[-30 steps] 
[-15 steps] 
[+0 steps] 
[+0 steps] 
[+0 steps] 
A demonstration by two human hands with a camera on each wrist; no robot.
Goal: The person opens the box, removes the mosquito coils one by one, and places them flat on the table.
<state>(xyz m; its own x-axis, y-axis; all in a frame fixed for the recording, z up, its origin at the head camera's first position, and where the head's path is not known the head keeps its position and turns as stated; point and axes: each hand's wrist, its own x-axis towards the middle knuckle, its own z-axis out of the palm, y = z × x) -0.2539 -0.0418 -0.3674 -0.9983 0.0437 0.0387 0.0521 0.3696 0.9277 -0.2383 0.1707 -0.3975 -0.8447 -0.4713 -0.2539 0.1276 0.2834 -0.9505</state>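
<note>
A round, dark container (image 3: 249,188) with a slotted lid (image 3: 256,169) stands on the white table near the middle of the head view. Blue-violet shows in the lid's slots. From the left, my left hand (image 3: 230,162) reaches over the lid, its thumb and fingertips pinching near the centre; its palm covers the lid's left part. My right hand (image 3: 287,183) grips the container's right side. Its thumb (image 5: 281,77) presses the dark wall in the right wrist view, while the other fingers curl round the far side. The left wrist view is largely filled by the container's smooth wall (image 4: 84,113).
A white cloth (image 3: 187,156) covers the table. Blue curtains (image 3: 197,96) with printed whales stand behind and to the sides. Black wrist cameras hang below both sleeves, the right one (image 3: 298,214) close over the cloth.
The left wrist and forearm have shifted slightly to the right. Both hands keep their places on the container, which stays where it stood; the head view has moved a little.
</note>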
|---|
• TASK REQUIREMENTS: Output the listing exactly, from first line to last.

• SOLUTION:
[-30 steps] 
[-15 steps] 
[+0 steps] 
[+0 steps] 
[+0 steps] 
A demonstration by two human hands with a camera on each wrist; no robot.
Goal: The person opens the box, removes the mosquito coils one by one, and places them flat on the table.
<state>(xyz m; its own x-axis, y-axis; all in a frame fixed for the recording, z up, its origin at the head camera's first position, and where the head's path is not known the head keeps its position and turns as stated; point and axes: each hand's wrist, its own x-axis towards the middle knuckle, its own z-axis out of the palm, y = z × x) -0.2539 -0.0418 -0.3674 -0.9983 0.0437 0.0387 0.0521 0.3696 0.9277 -0.2383 0.1707 -0.3975 -0.8447 -0.4713 -0.2539 0.1276 0.2834 -0.9505</state>
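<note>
A round, dark container (image 3: 249,188) with a slotted lid (image 3: 256,169) stands on the white table near the middle of the head view. Blue-violet shows in the lid's slots. From the left, my left hand (image 3: 230,162) reaches over the lid, its thumb and fingertips pinching near the centre; its palm covers the lid's left part. My right hand (image 3: 287,183) grips the container's right side. Its thumb (image 5: 281,77) presses the dark wall in the right wrist view, while the other fingers curl round the far side. The left wrist view is largely filled by the container's smooth wall (image 4: 84,113).
A white cloth (image 3: 187,156) covers the table. Blue curtains (image 3: 197,96) with printed whales stand behind and to the sides. Black wrist cameras hang below both sleeves, the right one (image 3: 298,214) close over the cloth.
The left wrist and forearm have shifted slightly to the right. Both hands keep their places on the container, which stays where it stood; the head view has moved a little.
</note>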

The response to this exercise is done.